[SOLVED] Efficiently remove duplicates, order-agnostic, from list of lists

Efficiently remove duplicates, order-agnostic, from list of lists

The following list has some duplicated sublists, with elements in different order:

l1 = [
    ['The', 'quick', 'brown', 'fox'],
    ['hi', 'there'],
    ['jumps', 'over', 'the', 'lazy', 'dog'],
    ['there', 'hi'],
    ['jumps', 'dog', 'over','lazy', 'the'],
]

How can I remove duplicates, retaining the first instance seen, to get:

l1 = [
    ['The', 'quick', 'brown', 'fox'],
    ['hi', 'there'],
    ['jumps', 'over', 'the', 'lazy', 'dog'],
]

I tried to:

[list(i) for i in set(map(tuple, l1))]

Nevertheless, I do not know if this is the fastest way of doing it for large lists, and my attempt is not working as desired.

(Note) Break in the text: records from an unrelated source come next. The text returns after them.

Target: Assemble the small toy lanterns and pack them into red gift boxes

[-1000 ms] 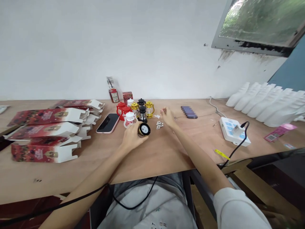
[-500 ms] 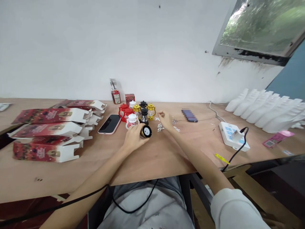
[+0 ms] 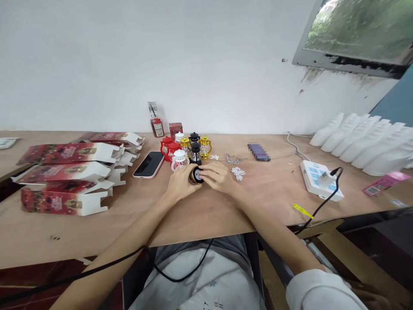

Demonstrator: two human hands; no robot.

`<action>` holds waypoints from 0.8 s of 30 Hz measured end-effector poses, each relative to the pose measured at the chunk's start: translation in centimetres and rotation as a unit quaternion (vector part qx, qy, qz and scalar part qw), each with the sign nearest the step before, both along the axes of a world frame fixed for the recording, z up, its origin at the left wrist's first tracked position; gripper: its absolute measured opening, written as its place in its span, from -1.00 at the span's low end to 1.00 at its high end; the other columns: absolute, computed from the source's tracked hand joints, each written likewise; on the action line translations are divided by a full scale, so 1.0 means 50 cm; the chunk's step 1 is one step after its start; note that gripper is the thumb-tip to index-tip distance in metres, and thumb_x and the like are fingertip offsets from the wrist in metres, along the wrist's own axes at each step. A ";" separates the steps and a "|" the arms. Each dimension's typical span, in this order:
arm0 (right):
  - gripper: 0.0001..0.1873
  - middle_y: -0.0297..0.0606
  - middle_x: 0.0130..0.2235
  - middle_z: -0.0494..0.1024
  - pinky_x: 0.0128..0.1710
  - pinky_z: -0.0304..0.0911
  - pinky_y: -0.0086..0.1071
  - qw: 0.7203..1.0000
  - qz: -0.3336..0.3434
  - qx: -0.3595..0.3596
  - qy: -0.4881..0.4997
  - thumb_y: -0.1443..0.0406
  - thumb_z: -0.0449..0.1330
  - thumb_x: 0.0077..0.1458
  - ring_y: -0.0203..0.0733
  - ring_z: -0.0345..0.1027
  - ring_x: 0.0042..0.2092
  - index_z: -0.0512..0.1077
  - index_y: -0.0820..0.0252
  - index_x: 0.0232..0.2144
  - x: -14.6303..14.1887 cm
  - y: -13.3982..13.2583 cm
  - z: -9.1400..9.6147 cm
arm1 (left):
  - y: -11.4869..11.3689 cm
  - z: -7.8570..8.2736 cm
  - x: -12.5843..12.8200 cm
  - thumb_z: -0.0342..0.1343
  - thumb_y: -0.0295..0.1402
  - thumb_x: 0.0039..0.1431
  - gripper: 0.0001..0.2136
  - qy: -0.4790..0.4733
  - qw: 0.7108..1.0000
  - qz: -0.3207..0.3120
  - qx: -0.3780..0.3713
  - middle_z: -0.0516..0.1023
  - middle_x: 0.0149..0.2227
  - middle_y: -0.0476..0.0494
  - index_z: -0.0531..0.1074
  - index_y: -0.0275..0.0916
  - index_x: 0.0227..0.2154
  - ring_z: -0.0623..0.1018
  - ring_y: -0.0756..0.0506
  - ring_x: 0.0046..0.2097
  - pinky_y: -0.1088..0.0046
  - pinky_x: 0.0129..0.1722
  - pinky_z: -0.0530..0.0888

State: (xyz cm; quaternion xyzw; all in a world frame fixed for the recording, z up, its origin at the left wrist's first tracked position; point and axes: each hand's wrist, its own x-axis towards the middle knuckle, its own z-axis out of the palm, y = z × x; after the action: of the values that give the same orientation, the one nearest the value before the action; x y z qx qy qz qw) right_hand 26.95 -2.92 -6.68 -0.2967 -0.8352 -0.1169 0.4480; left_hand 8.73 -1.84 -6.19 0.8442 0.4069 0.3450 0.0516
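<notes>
My left hand point(image 3: 180, 184) is wrapped round a small black and gold lantern point(image 3: 192, 177), tipped so that its round base faces right toward my other hand. My right hand point(image 3: 221, 177) has its fingers bunched against that base; whatever they pinch is too small to make out. Just behind stand several mini lanterns: a white one point(image 3: 180, 160), a black one point(image 3: 195, 151), a gold one point(image 3: 205, 147) and a red one point(image 3: 167, 146). Right of them lie small white pieces point(image 3: 238, 173), a few more white bits point(image 3: 214, 157) and a heap of thin metal pieces point(image 3: 232, 159).
Flattened red boxes point(image 3: 64, 168) are stacked at left, beside a phone point(image 3: 149, 165). A bottle point(image 3: 156, 125) and a small red box point(image 3: 176, 128) stand by the wall. To the right are a blurred phone point(image 3: 259, 152), a power strip point(image 3: 319, 180) and a row of white plastic pieces point(image 3: 361, 142).
My right hand has come back from beside the small parts to the lantern's base. The lantern stays in my left hand. The view has shifted slightly.
</notes>
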 end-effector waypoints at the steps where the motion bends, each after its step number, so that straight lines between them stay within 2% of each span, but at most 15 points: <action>1: -0.83 -0.19 -0.17 0.59 -0.19 0.36 -0.22 1.000 0.002 -0.001 -0.004 0.27 0.11 0.15 -0.18 0.45 -0.21 0.52 0.10 -0.32 -0.001 0.000 0.000 | -0.001 0.001 0.000 0.17 -0.33 -0.18 -0.54 0.004 1.000 0.004 -0.003 0.53 -0.11 -0.20 0.35 -0.19 -0.10 0.51 -0.26 -0.07 0.23 -0.08 0.43; 5: -0.80 -0.19 -0.16 0.59 -0.20 0.39 -0.24 1.000 0.010 0.008 -0.011 0.27 0.09 0.16 -0.19 0.46 -0.20 0.53 0.11 -0.29 -0.004 -0.001 0.002 | -0.001 0.002 -0.002 0.16 -0.29 -0.16 -0.54 0.012 1.000 0.013 -0.005 0.53 -0.12 -0.23 0.35 -0.22 -0.10 0.51 -0.27 -0.07 0.22 -0.10 0.44; 10: -0.81 -0.13 -0.15 0.58 -0.18 0.40 -0.25 0.997 0.032 0.073 -0.024 0.31 0.12 0.15 -0.19 0.47 -0.18 0.52 0.18 -0.24 0.000 0.004 0.002 | 0.001 0.003 -0.004 0.15 -0.29 -0.15 -0.55 0.022 1.000 0.013 0.009 0.53 -0.10 -0.23 0.34 -0.23 -0.10 0.52 -0.26 -0.07 0.23 -0.09 0.44; 16: -0.78 -0.10 -0.12 0.58 -0.19 0.42 -0.26 0.990 -0.003 0.100 -0.094 0.36 0.07 0.18 -0.18 0.46 -0.15 0.49 0.23 -0.19 0.000 0.010 -0.006 | 0.006 0.003 -0.008 0.14 -0.28 -0.11 -0.56 0.024 0.999 0.004 0.032 0.53 -0.11 -0.25 0.34 -0.29 -0.11 0.51 -0.25 -0.07 0.24 -0.08 0.44; 24: -0.82 -0.15 -0.17 0.60 -0.14 0.45 -0.35 0.974 -0.008 0.204 -0.101 0.41 0.10 0.15 -0.24 0.48 -0.18 0.49 0.26 -0.24 -0.012 0.020 -0.020 | 0.019 -0.008 -0.011 0.13 -0.26 -0.11 -0.58 0.034 0.999 0.004 0.040 0.52 -0.13 -0.28 0.34 -0.30 -0.14 0.50 -0.26 -0.09 0.23 -0.10 0.42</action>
State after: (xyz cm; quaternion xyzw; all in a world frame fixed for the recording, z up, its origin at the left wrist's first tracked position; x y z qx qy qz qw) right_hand 26.35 -1.90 -7.70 -0.1920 -0.8321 -0.3181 0.4117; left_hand 8.20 -0.91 -6.57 0.8553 0.3974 0.3324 0.0030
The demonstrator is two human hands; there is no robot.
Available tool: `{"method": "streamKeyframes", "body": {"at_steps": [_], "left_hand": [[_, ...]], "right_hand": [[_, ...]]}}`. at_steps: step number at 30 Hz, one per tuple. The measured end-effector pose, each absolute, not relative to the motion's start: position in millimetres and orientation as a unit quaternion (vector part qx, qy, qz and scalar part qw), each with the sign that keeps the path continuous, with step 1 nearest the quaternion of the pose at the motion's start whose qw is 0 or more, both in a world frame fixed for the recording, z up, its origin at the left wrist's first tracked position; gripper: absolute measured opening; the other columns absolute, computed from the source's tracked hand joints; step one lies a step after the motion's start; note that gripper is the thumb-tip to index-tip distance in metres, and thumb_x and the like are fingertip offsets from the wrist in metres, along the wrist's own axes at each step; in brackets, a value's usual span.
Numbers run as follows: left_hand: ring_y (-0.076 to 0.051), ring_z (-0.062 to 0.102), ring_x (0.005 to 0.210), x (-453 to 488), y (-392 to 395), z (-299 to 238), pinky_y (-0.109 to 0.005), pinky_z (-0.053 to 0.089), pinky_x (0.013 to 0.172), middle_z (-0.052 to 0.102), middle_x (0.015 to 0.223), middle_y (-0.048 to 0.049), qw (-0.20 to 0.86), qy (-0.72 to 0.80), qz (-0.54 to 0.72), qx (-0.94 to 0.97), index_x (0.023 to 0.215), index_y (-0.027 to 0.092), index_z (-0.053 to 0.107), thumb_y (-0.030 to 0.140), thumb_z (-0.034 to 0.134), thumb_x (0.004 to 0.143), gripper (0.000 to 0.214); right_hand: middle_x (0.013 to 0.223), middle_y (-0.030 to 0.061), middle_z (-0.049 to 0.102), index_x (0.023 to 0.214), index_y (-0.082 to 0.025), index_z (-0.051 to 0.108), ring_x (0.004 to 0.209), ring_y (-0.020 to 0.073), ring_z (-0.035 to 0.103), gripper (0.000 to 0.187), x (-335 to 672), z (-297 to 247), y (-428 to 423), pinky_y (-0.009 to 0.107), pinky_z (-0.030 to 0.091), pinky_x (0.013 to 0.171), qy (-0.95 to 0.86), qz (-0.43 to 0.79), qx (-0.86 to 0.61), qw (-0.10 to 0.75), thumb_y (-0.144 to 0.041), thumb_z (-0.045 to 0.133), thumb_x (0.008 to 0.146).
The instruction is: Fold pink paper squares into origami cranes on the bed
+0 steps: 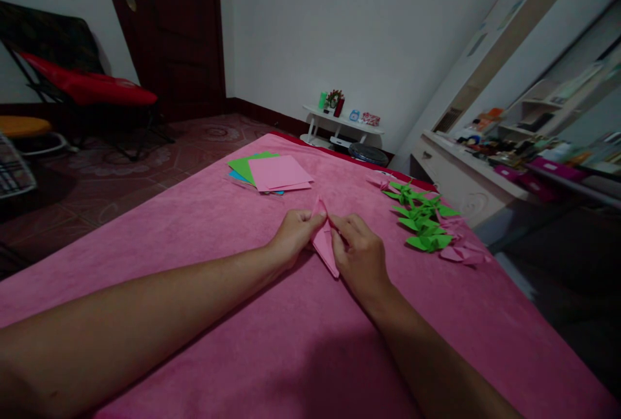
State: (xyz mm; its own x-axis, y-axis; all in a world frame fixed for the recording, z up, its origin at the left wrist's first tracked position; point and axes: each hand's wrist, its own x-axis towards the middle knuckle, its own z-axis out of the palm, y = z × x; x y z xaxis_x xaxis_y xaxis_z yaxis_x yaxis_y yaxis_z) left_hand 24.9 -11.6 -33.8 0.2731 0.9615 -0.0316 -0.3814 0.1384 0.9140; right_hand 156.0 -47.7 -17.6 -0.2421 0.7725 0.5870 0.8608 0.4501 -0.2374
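A folded piece of pink origami paper (326, 247), long and narrow with pointed ends, is held slightly slanted over the pink cloth (233, 341). My left hand (295, 235) grips its left edge, thumb on top and the other fingers mostly hidden beneath. On the opposite side, my right hand (359, 251) pinches the right edge with curled fingers. Beyond my hands lies a stack of square sheets, with pink paper (279, 172) on top and green paper (240, 167) and blue showing below. To the right sit several green folded paper cranes (427, 238) and pink paper cranes (466, 251).
A white dresser (466, 176) crowded with small items stands at the right. Past the far edge is a low white shelf (339, 118) with a plant and small boxes. A red folding chair (97, 86) and a dark door (179, 37) are at the left.
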Motion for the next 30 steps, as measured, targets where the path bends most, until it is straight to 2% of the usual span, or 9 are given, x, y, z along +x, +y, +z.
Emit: {"method": "streamKeyframes", "body": {"at_steps": [4, 7, 14, 21, 30], "left_hand": [[-0.006, 0.037, 0.038, 25, -12, -36, -0.018, 0.024, 0.04, 0.044, 0.046, 0.0041, 0.668, 0.325, 0.504, 0.44, 0.06, 0.014, 0.049, 0.052, 0.062, 0.071, 0.042], [-0.007, 0.041, 0.041, 25, -12, -35, -0.018, 0.028, 0.042, 0.048, 0.05, 0.0033, 0.666, 0.324, 0.51, 0.437, 0.066, 0.013, 0.054, 0.053, 0.062, 0.071, 0.041], [-0.005, 0.033, 0.036, 27, -12, -36, -0.019, 0.018, 0.039, 0.042, 0.043, 0.0037, 0.643, 0.354, 0.512, 0.447, 0.052, 0.014, 0.046, 0.055, 0.061, 0.071, 0.047], [-0.007, 0.041, 0.038, 26, -10, -39, -0.02, 0.024, 0.04, 0.05, 0.046, 0.0002, 0.664, 0.351, 0.483, 0.45, 0.057, 0.012, 0.054, 0.057, 0.057, 0.073, 0.048], [-0.008, 0.049, 0.045, 24, -14, -33, -0.019, 0.036, 0.046, 0.055, 0.053, -0.0005, 0.681, 0.335, 0.453, 0.467, 0.061, 0.011, 0.056, 0.043, 0.068, 0.068, 0.035]], "right_hand": [[0.086, 0.0051, 0.059, 0.112, -0.019, 0.062, 0.078, 0.0151, 0.058, 0.034, 156, -17, -49, 0.024, 0.045, 0.072, -0.789, -0.07, -0.526, 0.31, -0.01, 0.046, 0.084], [0.088, 0.0052, 0.06, 0.114, -0.019, 0.061, 0.076, 0.0144, 0.058, 0.034, 155, -15, -50, 0.024, 0.045, 0.071, -0.79, -0.078, -0.539, 0.283, -0.012, 0.045, 0.085], [0.092, 0.0054, 0.06, 0.118, -0.021, 0.058, 0.075, 0.0158, 0.059, 0.032, 149, -8, -55, 0.025, 0.04, 0.061, -0.791, -0.144, -0.573, 0.162, -0.02, 0.044, 0.089], [0.091, 0.0051, 0.06, 0.114, -0.023, 0.058, 0.069, 0.0165, 0.059, 0.03, 144, -5, -58, 0.028, 0.031, 0.051, -0.788, -0.181, -0.583, 0.084, -0.021, 0.038, 0.092], [0.09, 0.0057, 0.058, 0.102, -0.02, 0.061, 0.068, 0.015, 0.058, 0.028, 147, -5, -56, 0.028, 0.03, 0.051, -0.776, -0.158, -0.605, 0.083, -0.024, 0.035, 0.094]]}}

Any idea of how to remove them efficiently?

Solution

This one is a little tricky. You want to key a dict off of frozen counters, but counters are not hashable in Python. For a small degradation in the asymptotic complexity, you could use sorted tuples as a substitute for frozen counters:

seen = set()
result = []
for x in l1:
    key = tuple(sorted(x))
    if key not in seen:
        result.append(x)
        seen.add(key)

The same idea in a one-liner would look like this:

[*{tuple(sorted(k)): k for k in reversed(l1)}.values()][::-1]